▶ Assignment
Locate the line containing "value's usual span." in the material below; repeat it and every line after it, exactly as written.

*** Data provided ***

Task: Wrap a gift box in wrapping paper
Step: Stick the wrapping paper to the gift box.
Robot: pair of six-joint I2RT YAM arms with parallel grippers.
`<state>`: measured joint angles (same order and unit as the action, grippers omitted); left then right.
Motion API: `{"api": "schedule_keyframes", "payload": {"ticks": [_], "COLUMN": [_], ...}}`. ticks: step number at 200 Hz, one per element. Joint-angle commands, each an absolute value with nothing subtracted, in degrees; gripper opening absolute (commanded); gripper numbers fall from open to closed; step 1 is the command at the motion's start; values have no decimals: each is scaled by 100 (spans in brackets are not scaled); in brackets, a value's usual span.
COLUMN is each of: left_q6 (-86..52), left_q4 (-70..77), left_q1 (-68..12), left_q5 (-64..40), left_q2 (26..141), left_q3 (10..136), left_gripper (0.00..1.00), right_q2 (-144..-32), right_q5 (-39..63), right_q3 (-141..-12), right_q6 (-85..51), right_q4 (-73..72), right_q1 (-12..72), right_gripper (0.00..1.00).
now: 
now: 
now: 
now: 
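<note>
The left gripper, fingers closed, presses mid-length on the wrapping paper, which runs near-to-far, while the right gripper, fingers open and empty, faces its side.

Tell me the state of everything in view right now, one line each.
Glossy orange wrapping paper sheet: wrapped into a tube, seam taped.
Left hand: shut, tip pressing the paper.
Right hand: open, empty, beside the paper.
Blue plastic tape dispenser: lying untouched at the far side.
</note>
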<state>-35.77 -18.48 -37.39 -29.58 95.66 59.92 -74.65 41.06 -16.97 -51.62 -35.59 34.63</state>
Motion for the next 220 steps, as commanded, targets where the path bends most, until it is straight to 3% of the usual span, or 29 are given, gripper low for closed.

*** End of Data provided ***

▶ Answer space
Motion API: `{"api": "schedule_keyframes", "payload": {"ticks": [_], "COLUMN": [_], ...}}`. ticks: step number at 200 Hz, one per element. Joint-angle commands, each an absolute value with nothing subtracted, in degrees; gripper opening absolute (commanded); gripper numbers fall from open to closed; step 1 is the command at the motion's start; values have no decimals: each is scaled by 100 (spans in brackets are not scaled); in brackets, a value's usual span.
COLUMN is each of: left_q6 (-86..52), left_q4 (-70..77), left_q1 (-68..12), left_q5 (-64..40), left_q2 (26..141), left_q3 (10..136), left_gripper (0.00..1.00), right_q2 (-144..-32), right_q5 (-39..63), right_q3 (-141..-12), right_q6 (-85..51), right_q4 (-73..72), right_q1 (-12..72), right_gripper (0.00..1.00).
now: 
now: 
now: 
now: 
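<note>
The left gripper, fingers closed, presses mid-length on the wrapping paper, which runs near-to-far, while the right gripper, fingers open and empty, faces its side.

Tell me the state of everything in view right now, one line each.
Glossy orange wrapping paper sheet: wrapped into a tube, seam taped.
Left hand: shut, tip pressing the paper.
Right hand: open, empty, beside the paper.
Blue plastic tape dispenser: lying untouched at the far side.
</note>
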<state>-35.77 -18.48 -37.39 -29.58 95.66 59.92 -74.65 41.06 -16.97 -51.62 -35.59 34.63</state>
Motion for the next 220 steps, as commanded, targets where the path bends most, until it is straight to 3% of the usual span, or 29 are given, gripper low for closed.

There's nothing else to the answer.